“Across the Universe” by Beth Revis

One theme I see a lot in various science fiction commentary sites and blogs I read is that the genre itself is lagging in readership behind fantasy and horror to a pretty significant degree, and that one of the reasons for this is a comparative lack of ‘gateway books’ to the genre. Generally the idea of a ‘gateway book’ is a book that’s solidly in the genre, but not so solidly as to be inaccessible to people who have been reading it for a while. And yes, this is a definite problem; I found it myself, back when I really started reading SF on a regular basis in the late 1990s. Sometimes the standard tropes of SF can be a bit hard to penetrate, and the genre tends toward terminology that can often be used from one book to the next, so that if you know what it means or indicates, you’re fine, but the first time or two…it can be a bit hard to get into it.

Another problem is that there just don’t seem to be terribly many SF books for young readers these days, be it schoolkids or young adults. Why is this? I honestly don’t know. But when I look through the shelves at bookstores for books for The Daughter, I can find tons of fantasy, dark fantasy, and outright horror. SF is harder to come by, and it usually tends to be future dystopia stuff or steampunk. That’s not a complaint, just a summation of the state of things. But what I’ve always considered to be the heart of SF, the space adventure (whether it’s outright space opera or not), just isn’t around all the much anymore. The usual complaint is that no one is writing today’s equivalent of Robert A. Heinlein’s novels for juvenile readers, and for the most part, this seems to be true.

Which brings me to Beth Revis’s novel Across the Universe, which is the first book in a trilogy (the second, A Million Suns, is already out, while the last, Shades of Earth, is forthcoming). Across the Universe tells a good, old-school science fiction story, with two young adults at its heart. I loved it.

We open on Earth as a girl named Amy is being placed into suspended animation alongside her parents for a several-hundred-year journey aboard a starship called the Godspeed for the settlement of what is hoped will be a new Earth. Then we meet a boy named Elder, who is so named because he is being groomed to eventually be the leader of the ship. The Godspeed is well underway, and Elder is receiving his lessons from the ship’s current leader, Eldest, who is something of a stern taskmaster. (Or so he seems at first, before things start getting a lot darker.) But down in the hold, Amy awakens from her cryogenic sleep. She’s been thawed out, after an attempt on her life. Halfway through the ship’s journey. When she is told this, she realizes that when they arrive and her parents are revived, she will be in her 60s or 70s.

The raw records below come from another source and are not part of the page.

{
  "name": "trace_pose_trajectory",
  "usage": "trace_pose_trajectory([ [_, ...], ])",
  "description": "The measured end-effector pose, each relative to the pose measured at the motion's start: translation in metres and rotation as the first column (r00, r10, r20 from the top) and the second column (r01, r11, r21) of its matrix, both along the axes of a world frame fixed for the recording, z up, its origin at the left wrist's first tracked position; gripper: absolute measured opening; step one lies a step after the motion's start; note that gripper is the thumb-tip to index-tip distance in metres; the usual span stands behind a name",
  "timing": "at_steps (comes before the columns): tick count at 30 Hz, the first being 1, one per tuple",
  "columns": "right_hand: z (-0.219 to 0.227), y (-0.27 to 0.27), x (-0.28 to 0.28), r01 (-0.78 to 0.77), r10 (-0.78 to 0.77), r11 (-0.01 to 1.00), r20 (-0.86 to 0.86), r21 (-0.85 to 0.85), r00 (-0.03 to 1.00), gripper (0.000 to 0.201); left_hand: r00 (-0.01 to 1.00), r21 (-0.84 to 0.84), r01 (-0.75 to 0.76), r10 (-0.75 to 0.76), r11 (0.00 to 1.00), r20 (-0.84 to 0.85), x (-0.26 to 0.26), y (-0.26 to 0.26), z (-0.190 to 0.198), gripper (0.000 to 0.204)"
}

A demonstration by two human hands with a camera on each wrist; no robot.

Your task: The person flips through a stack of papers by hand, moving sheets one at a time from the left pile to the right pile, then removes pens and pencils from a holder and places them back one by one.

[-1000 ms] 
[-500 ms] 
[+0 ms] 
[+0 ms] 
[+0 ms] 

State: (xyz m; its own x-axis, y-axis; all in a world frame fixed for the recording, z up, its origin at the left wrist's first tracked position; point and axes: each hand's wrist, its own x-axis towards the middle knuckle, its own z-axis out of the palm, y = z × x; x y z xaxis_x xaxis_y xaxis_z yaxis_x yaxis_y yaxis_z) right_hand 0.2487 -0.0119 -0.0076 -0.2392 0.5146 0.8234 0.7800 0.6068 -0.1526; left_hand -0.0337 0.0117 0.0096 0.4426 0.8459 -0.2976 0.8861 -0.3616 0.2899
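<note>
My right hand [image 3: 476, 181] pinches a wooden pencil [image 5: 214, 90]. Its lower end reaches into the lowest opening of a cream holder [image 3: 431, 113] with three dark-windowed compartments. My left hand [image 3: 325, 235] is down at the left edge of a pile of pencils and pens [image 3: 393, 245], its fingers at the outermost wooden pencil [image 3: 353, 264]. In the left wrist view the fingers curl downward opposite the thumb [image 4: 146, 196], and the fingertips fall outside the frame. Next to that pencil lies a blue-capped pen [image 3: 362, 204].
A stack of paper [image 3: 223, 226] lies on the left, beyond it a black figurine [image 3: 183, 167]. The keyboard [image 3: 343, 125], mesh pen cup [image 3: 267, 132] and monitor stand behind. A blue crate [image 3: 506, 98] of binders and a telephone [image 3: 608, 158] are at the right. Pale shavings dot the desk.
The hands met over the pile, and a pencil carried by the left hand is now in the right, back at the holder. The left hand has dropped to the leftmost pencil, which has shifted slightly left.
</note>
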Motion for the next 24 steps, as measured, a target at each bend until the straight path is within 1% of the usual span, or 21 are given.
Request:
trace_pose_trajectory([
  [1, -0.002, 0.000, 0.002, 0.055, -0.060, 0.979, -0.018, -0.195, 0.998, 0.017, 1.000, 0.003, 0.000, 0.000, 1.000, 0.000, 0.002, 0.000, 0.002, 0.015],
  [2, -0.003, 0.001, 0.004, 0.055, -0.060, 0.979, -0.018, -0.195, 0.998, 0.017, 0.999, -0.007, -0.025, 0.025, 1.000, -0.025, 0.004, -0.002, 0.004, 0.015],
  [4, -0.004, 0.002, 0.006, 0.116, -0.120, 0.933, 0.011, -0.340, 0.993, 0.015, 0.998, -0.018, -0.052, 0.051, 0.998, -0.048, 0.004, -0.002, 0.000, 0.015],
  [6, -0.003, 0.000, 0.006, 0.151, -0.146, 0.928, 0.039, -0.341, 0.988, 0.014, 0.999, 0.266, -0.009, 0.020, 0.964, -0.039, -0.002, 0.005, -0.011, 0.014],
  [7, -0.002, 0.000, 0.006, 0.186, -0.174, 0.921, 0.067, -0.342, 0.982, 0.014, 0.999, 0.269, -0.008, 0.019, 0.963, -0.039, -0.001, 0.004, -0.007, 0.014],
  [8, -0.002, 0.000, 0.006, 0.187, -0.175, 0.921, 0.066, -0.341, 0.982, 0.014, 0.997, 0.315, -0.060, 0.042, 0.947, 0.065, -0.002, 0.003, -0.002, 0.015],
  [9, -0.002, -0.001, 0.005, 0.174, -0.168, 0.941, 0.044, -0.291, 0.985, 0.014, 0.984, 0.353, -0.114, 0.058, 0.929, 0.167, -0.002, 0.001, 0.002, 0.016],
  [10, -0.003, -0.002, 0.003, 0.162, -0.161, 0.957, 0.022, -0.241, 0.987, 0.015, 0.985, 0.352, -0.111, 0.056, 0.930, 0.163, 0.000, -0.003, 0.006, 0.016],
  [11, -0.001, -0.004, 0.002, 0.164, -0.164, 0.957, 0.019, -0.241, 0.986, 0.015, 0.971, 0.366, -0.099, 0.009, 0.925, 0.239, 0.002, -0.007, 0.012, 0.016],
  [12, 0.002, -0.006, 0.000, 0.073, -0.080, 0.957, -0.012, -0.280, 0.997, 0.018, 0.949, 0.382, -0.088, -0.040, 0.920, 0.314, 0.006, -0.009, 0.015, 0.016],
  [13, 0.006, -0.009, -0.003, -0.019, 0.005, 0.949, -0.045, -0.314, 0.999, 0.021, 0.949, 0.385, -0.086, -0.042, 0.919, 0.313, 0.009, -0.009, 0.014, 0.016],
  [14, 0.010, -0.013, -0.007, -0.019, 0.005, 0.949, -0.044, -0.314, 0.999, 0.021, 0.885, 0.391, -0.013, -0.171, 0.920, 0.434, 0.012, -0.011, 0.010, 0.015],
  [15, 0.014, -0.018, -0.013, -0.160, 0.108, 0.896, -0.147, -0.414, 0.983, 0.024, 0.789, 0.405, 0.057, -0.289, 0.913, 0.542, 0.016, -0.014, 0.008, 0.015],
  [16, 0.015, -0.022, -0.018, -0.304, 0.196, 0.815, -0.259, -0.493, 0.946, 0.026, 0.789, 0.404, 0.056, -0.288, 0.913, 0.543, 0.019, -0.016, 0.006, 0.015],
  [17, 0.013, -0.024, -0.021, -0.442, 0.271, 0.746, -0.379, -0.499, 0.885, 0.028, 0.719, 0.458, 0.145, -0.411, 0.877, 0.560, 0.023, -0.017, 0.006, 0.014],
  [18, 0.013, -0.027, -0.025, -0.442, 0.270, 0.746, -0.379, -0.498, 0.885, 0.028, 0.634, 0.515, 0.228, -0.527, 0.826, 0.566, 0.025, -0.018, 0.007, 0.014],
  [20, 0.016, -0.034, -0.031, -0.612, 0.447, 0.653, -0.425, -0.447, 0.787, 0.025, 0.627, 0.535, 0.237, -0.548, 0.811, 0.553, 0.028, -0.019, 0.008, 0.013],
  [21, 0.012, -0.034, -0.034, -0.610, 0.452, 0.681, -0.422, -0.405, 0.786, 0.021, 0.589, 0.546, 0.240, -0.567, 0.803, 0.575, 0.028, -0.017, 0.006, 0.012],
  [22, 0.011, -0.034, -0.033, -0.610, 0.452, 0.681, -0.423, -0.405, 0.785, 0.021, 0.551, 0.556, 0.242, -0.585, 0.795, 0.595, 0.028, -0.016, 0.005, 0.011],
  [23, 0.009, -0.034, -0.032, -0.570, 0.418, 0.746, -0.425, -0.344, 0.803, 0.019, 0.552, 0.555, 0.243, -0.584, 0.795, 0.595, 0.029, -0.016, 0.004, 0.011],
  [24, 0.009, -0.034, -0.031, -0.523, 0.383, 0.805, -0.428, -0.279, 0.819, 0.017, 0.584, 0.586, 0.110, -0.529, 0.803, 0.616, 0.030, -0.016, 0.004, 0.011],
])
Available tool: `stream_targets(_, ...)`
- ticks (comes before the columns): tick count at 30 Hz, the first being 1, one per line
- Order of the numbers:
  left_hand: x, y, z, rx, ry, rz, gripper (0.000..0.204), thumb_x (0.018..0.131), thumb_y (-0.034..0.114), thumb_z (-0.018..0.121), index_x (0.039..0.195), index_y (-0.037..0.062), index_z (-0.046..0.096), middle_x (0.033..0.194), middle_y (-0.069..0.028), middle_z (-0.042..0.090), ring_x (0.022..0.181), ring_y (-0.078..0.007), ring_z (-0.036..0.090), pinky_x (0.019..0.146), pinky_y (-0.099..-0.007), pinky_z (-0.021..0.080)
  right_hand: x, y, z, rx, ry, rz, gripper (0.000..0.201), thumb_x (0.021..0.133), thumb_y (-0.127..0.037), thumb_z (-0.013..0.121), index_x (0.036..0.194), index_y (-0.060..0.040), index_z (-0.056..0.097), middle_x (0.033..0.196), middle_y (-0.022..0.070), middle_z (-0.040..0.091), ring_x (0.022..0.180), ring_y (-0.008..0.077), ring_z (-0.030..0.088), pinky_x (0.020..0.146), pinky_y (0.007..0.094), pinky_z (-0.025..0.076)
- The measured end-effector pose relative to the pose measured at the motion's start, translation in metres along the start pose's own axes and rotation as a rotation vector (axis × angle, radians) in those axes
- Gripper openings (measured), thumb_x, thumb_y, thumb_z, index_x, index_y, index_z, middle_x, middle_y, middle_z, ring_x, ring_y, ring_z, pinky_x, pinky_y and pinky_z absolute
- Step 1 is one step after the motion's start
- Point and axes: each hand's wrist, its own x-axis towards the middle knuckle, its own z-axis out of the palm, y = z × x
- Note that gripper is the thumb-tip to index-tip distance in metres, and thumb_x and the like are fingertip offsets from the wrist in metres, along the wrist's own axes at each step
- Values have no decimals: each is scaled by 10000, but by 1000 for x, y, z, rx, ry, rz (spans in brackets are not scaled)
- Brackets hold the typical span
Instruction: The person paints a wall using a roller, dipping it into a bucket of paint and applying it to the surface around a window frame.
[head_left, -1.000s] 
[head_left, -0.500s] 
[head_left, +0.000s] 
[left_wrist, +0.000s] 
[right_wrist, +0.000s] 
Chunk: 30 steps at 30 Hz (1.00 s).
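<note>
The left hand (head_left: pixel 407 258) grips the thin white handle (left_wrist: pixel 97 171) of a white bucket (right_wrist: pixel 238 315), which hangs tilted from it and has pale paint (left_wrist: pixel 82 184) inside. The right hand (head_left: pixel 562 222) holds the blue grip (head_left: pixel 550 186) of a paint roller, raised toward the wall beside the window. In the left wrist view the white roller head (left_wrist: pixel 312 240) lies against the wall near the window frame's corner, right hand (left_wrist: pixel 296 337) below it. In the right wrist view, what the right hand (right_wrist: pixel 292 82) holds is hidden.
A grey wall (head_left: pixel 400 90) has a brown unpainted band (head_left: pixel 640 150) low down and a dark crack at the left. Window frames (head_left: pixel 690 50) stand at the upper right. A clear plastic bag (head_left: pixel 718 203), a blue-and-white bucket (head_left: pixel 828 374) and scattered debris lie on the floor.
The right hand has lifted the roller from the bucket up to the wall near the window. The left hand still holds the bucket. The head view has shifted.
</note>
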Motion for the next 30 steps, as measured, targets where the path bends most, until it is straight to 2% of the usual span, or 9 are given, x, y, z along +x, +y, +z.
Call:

So, Amy is awake on the ship when she shouldn’t be, there is a murderer on the loose, and it turns out that life aboard the Godspeed isn’t quite what it should be, because the Godspeed herself may not be what she should be. Amy is alone on this ship which is run by a tyrannical leader. As the book progresses, several mysteries are resolved, but even more are unmasked, in this first volume of a trilogy.

The idea of a story set entirely on board a generation ship is not new, of course. But in Revis’s hands, it’s an interesting and effective use of a classic SF trope. None of this works without sharply drawn characters, and Revis does an excellent job of putting us into both Amy’s and Elder’s heads, as one tries to adjust to a terrifying situation that is unfair and nothing she ever deserved or envisioned, and the other finds himself rebelling against his longtime father figure as he starts to realize that things in his world are not what he has always thought them to be.

So if you’re looking to introduce a certain young adult reader to SF, this is a good place to start.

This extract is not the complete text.